= Axel Scherer =

Axel Scherer is the Bernard Neches Professor of Electrical Engineering, Physics, and Applied Physics at the California Institute of Technology. He is also a distinguished visiting professor at Thayer School of Engineering at Dartmouth College. He is known for fabricating the world's first semiconducting vertical-cavity surface-emitting laser (VCSEL) at Bell Labs. In 2006, Scherer was named the director of the Kavli Nanoscience Institute. He graduated from the New Mexico Institute of Mining and Technology in 1985. At Caltech, he teaches a very popular freshman lab course on semiconductor device fabrication, Applied Physics 9ab, for which he wrote the textbook.

== Research ==
His research focuses on the design and microfabrication of optical, magnetic and fluidic devices. In the 1980s, he pioneered the development of the first monolithic vertical cavity lasers (VCSELs), now widely used in data communications systems. More recently, his group developed electromagnetic design tools and fabrication techniques for the definition of lithographically integrated optical devices. This led to pioneering work in photonic bandgap lasers, silicon photonic circuits, as well as tunable microfluidic dye lasers, leading to new classes of integrated optics. The first demonstration of strong coupling between single quantum dots and optical nanocavities recently emerged from a collaboration between Axel Scherer and Hyatt Gibbs. Collaborations with Larry Dalton (University of Washington) resulted in some of the world's smallest and fastest light modulators.

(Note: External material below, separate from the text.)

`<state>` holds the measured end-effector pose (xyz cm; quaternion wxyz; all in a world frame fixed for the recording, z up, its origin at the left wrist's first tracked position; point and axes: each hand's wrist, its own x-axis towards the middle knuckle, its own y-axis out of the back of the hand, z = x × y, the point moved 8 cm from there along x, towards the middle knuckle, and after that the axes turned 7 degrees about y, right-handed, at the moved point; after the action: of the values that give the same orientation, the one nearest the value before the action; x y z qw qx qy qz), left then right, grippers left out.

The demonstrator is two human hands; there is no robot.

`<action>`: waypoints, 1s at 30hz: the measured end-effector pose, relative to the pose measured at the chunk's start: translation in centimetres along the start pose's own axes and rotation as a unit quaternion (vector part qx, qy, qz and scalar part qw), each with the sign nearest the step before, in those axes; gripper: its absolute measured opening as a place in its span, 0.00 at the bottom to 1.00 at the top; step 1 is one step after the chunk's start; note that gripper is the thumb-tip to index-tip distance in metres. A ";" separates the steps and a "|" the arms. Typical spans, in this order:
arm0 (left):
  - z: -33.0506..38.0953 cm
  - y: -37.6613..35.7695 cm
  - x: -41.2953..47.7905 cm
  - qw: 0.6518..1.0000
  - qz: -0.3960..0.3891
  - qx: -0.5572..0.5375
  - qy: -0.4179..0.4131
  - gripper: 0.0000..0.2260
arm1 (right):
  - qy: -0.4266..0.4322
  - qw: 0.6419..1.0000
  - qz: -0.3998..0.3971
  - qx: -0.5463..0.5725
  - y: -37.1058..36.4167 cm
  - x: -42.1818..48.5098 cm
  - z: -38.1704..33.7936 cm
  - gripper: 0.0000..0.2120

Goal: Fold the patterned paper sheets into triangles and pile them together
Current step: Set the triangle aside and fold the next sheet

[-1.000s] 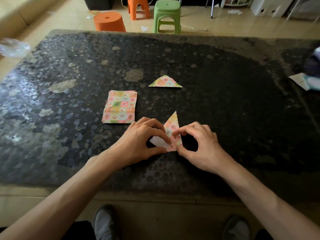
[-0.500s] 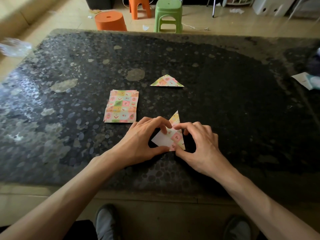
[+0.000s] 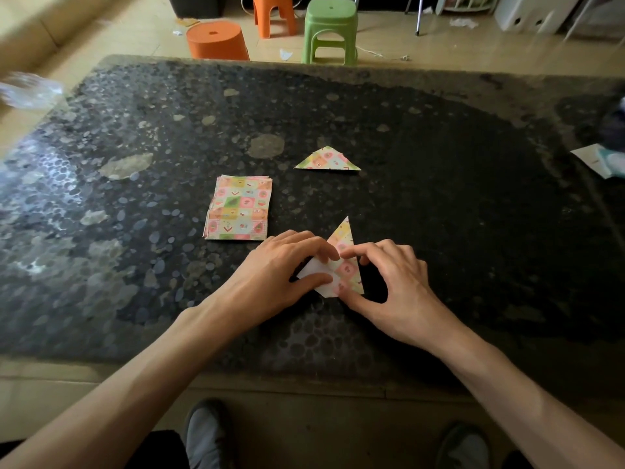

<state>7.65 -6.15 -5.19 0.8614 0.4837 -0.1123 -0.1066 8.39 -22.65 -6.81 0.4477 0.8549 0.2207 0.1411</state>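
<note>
A stack of patterned sheets (image 3: 238, 208) is lying left on the dark table (image 3: 473, 214); the left hand (image 3: 280, 272) and right hand (image 3: 392, 282) are both pinching a half-folded sheet (image 3: 343, 262) with curled fingers near the front edge; a finished triangle (image 3: 327, 160) is sitting farther back.
</note>
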 end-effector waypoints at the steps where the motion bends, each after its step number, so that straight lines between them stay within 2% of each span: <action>1: 0.2 0.2 0.0 1.000 0.004 0.017 -0.011 0.15 | 0.004 1.000 0.002 0.005 0.1 0.0 0.0 0.23; 4: 0.2 -0.1 0.0 0.999 -0.001 0.041 -0.022 0.21 | 0.016 1.000 0.013 0.019 0.5 0.1 0.1 0.21; 8: -0.1 -0.6 0.0 0.999 -0.007 0.036 -0.020 0.23 | 0.026 0.998 0.044 0.031 1.3 0.0 0.2 0.15; 12: -0.3 -0.5 -0.1 0.995 0.022 0.091 -0.030 0.21 | 0.038 0.998 0.056 0.001 1.4 -0.1 0.0 0.10; 16: -0.1 -0.4 -0.2 0.989 0.050 0.133 -0.047 0.19 | 0.043 0.997 0.057 -0.004 1.6 -0.2 -0.2 0.10; 21: 0.2 0.0 -0.2 0.994 0.058 0.090 -0.030 0.17 | 0.048 0.997 0.065 -0.018 1.6 -0.4 -0.5 0.11; 25: -0.1 0.7 -0.3 0.995 0.061 0.077 -0.003 0.10 | 0.047 0.996 0.072 -0.027 1.6 -0.5 -0.5 0.09; 30: 0.1 0.6 -0.6 0.995 0.046 0.086 -0.014 0.12 | 0.050 0.995 0.075 -0.048 1.8 -0.5 -0.5 0.09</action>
<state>7.11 -5.75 -4.69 0.8192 0.5484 -0.1554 -0.0634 8.14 -23.45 -5.09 0.4647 0.8385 0.1707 0.2276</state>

Scherer also fabricated some of the first surface plasmon enhanced high brightness light emitting diodes. His group miniaturized fluidic systems and demonstrated the first multi-layer replication molded fluidic chips, with thousands of valves creating microfluidic “laboratories” and single cell analysis systems. Schere leads a group focused on the miniaturization and integration of fluidic, optical, electronic and magnetic devices for applications in biotechnology.

Scherer has co-authored over 300 publications and holds over 50 patents on the area of microfabrication and design of devices.

== Other professional work ==
He is co-founder and an advisor to Luxtera, a California manufacturer of photonics devices, Helixis, a California manufacturer of molecular diagnostic devices that was acquired by Illumina in 2010, and ChromaCode, a California manufacturer of molecular diagnostic reagents.

Scherer is a fellow of the National Academy of Inventors.